Like many small business in the Alpine region, it was the support from the local community which kept Tawonga Motors afloat.
"We are really lucky and our customers are really great. I think having been here for so long, a lot of our customers have grown with us and our family," Ms Stonebridge said.
"They know we need support and they need us as well, so it's a mutually beneficial relationship for us and our customers.
"I feel positive if everyone does their bit and is conscious of what we need to be doing, we can come out the other side and maybe reset.
"I watch the news every evening because we have an international family. My husband (Ian) is English and his parents live in Spain, so seeing what they're going through it feels like they're going to be struggling forever.
"One thing I probably have learned from all this is how fragile we really are and the risks that are posed by things we can't necessarily see."
Not doom and gloom
Tawonga South Butchery owner Gavin Thurkettle took a very philosophical approach to the year.
Despite a big loss in winter trade with the cancellation of the ski season at Falls Creek, Mr Thurkettle wasn't looking for excuses.
"We've had a lot of good years as well. It is what it is," he said.
"We're happy we've still kept trading in some sort of capacity. It wasn't at full capacity, but we kept turning things over.

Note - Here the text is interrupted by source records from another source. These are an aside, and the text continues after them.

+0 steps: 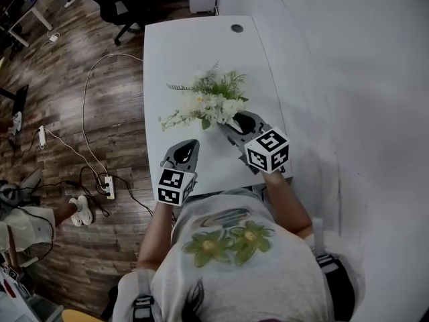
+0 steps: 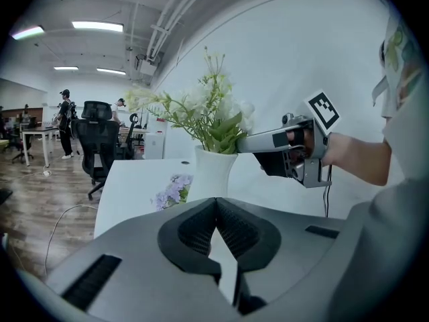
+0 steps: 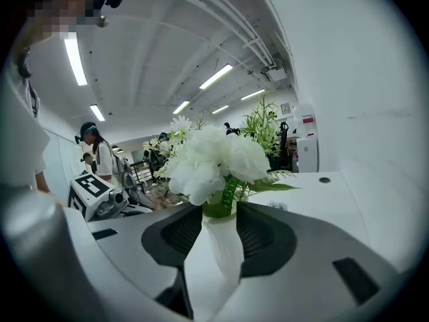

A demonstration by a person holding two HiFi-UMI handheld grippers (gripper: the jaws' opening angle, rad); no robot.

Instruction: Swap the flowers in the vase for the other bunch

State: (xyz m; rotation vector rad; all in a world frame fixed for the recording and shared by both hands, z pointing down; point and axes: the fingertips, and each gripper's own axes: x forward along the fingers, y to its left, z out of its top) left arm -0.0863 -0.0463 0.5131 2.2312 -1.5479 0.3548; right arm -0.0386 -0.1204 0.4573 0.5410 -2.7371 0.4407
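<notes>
A bunch of white flowers (image 1: 211, 102) with green leaves stands in a white vase (image 2: 213, 173) on the white table (image 1: 181, 52). My right gripper (image 1: 228, 127) reaches in at the stems just above the vase rim. In the right gripper view its jaws (image 3: 218, 210) stand apart around the green stems and are open, with the white blooms (image 3: 211, 159) right above. A purple bunch (image 2: 173, 190) lies flat on the table to the left of the vase. My left gripper (image 1: 193, 143) is shut and empty near the table's front edge, its jaws (image 2: 216, 203) pointing at the vase.
A cable hole (image 1: 236, 28) sits at the table's far end. A white wall (image 1: 348, 79) runs along the table's right side. On the wood floor to the left lie a power strip (image 1: 107, 186) and cables. An office chair (image 2: 97, 136) and people stand further off.
</notes>
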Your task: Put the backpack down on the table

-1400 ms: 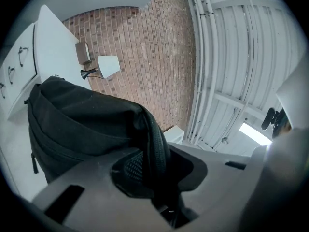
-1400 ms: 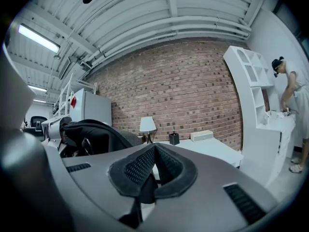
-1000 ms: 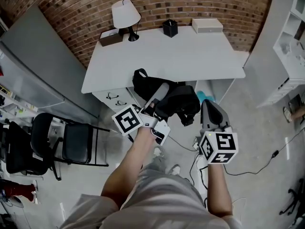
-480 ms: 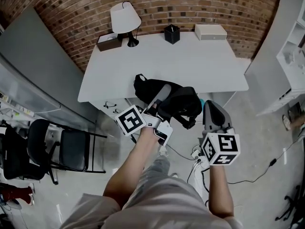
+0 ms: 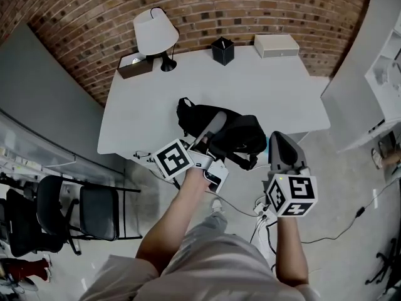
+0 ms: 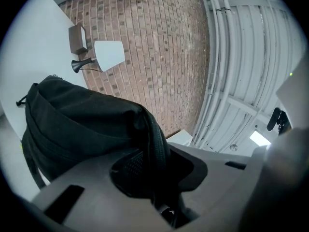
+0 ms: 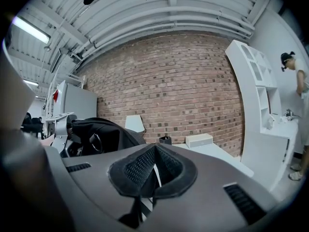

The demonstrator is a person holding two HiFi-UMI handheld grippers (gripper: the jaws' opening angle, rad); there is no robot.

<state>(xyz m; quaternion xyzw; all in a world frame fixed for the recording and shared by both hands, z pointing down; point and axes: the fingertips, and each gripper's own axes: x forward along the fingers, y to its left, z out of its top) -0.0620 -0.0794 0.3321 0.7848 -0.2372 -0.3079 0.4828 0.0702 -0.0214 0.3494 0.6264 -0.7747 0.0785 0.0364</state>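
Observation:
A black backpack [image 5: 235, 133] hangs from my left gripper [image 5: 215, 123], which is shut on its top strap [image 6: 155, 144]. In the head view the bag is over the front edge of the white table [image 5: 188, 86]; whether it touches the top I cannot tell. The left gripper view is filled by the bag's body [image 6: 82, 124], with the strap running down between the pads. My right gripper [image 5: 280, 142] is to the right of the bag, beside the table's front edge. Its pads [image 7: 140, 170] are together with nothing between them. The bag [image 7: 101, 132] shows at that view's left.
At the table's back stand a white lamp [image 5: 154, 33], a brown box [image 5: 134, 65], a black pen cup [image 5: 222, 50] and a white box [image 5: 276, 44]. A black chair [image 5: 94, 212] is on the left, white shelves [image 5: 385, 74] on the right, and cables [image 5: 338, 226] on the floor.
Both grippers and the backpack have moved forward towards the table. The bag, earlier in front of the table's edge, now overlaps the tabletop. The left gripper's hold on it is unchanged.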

"It's kind of been dialled back a bit to the way it used to be, so hopefully some of that will stay.
"Say if you're up 60 per cent, if you can keep 20 per cent on top of what you already had it's alright for the future. You realise what you do and don't need."
Mr Thurkettle's business returned to a more normal level with more tourists back in town after the easing of COVID restrictions, but he didn't allow himself to be consumed by everything going on around him.
"I've got my health, it's not worth worrying about," he said.
"You're going to have your tough times here and there, you've just got to deal with it.
"I always say when some people come in, I'd rather be here than on the shores of Dunkirk in 1942. I'm not getting shot at here.
"Some people just want to get involved in the politics of it all and everyone is entitled to an opinion."